Nevertheless, for a major contribution to the development of American civilization, which President Conant seemed to favor in his Tercentenary speeches, emphasis on American literature in Harvard appears essential. One full and one half course in this field are scarcely enough to teach the present generation the indicative traditions of their forefathers.
One way to stress our literature is to add more courses to the college curriculum, but since no authority like Mr. De Voto flourishes in the English Department, and perhaps not one in the country whom Harvard could adopt into its colorless brood, this suggests the improbable. A similar alternative, not to be regarded as final, is to improve as much as possible the existing courses. Toward the accomplishment of this the heads of English 7 are making a definite move.

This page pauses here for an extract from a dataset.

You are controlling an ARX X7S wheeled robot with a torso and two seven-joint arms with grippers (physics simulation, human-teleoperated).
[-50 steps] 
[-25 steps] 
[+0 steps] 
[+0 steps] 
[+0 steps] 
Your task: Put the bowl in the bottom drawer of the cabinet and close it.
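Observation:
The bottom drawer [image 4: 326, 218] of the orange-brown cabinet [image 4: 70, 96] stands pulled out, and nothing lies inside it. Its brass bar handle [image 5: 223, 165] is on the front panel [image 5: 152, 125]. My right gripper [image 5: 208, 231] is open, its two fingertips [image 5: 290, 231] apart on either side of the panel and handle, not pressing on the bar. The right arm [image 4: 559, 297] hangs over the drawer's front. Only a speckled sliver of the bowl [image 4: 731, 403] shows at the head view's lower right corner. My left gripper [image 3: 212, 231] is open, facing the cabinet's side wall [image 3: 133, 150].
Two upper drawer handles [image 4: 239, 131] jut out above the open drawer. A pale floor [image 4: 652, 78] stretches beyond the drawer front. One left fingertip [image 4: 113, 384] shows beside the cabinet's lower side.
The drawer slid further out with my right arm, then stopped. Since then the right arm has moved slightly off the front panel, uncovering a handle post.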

To interpret and correlate the material presented in the reading and bi-weekly lectures, optional sectional meetings will be held on Saturdays. These meetings will deal with the week's reading and answer questions of a general nature. It is to the credit of Professor Matthiessen that he disdains frequent quizzes and hour exams, for though they might raise the level of future knowledge in the course, they would destroy the freedom now offered to the student. The purpose of the Saturday classes, then, is not to discipline a man's work, but to better his grasp of the subject. In no manner compulsory, they are to be managed by the two capable assistants in English 7.
Such a reform by faculty members interested in the advancement of American literature at Harvard promises much for the future. It is to be hoped this simple step forward will lead to more improvements along the same lines and that some day American literature may become a department in its own right, as important as that of English literature.